This task calls for copying each line below that contains "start".

########

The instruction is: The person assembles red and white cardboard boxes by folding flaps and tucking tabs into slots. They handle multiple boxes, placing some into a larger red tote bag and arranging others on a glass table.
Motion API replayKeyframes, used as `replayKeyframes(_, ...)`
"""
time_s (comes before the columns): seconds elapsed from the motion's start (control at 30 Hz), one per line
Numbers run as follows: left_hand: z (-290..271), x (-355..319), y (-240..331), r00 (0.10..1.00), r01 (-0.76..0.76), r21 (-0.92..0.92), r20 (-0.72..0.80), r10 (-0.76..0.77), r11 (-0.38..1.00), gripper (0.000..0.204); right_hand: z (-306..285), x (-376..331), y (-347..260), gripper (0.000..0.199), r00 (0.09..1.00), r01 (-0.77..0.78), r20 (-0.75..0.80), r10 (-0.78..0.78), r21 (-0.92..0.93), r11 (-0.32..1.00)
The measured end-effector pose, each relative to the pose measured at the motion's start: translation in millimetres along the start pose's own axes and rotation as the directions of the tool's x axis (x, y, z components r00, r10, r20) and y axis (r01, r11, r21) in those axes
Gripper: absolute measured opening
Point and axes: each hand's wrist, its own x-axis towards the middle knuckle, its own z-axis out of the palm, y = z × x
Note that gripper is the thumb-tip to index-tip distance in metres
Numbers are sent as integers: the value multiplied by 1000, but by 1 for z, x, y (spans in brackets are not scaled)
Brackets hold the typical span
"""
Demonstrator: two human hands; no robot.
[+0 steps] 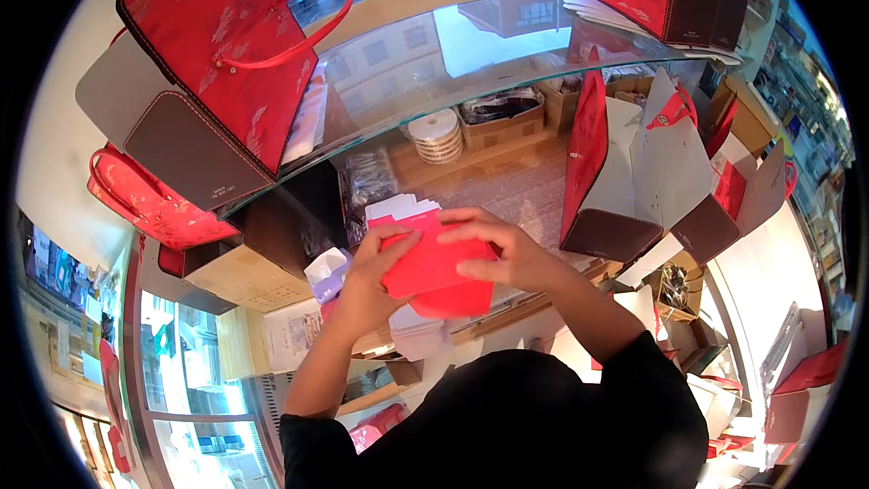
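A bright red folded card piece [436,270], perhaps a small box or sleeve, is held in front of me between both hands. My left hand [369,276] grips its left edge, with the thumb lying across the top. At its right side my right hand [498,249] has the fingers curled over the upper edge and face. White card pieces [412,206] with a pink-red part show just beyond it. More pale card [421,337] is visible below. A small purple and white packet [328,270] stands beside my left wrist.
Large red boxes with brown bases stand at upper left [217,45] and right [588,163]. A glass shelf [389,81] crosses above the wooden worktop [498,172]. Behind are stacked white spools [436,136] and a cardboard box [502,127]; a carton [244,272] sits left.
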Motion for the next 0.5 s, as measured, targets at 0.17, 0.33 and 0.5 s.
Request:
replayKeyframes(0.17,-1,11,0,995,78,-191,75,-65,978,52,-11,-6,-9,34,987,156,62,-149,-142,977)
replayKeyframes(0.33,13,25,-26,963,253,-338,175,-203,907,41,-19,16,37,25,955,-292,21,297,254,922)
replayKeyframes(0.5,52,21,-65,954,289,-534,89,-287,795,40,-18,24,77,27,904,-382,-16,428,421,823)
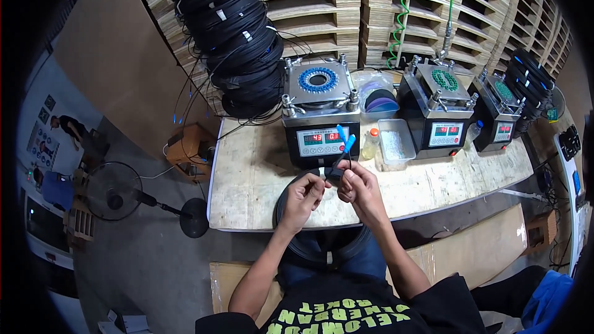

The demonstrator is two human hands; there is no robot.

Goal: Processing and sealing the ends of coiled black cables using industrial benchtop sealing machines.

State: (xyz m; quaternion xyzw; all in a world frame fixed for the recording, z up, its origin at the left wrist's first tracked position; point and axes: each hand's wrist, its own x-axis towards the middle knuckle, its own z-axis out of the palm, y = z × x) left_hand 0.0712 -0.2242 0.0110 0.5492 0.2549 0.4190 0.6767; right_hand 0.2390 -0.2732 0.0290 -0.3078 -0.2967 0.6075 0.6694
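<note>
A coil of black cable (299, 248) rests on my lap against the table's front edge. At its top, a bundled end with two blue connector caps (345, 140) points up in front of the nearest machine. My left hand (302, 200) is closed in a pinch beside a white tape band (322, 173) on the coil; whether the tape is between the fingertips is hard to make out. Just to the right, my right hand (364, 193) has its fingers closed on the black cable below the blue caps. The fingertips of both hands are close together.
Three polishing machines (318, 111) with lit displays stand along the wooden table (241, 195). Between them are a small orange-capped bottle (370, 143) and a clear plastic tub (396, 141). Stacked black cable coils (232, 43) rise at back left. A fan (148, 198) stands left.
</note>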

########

> EXERCISE RESULT:
time_s (comes before the columns): seconds elapsed from the motion's start (control at 30 Hz), one per line
The measured end-effector pose, each relative to the pose measured at the motion's start: translation in millimetres along the start pose's own axes and rotation as the directions of the tool's x axis (x, y, z components r00, r10, r20) and y axis (r01, r11, r21) in those axes

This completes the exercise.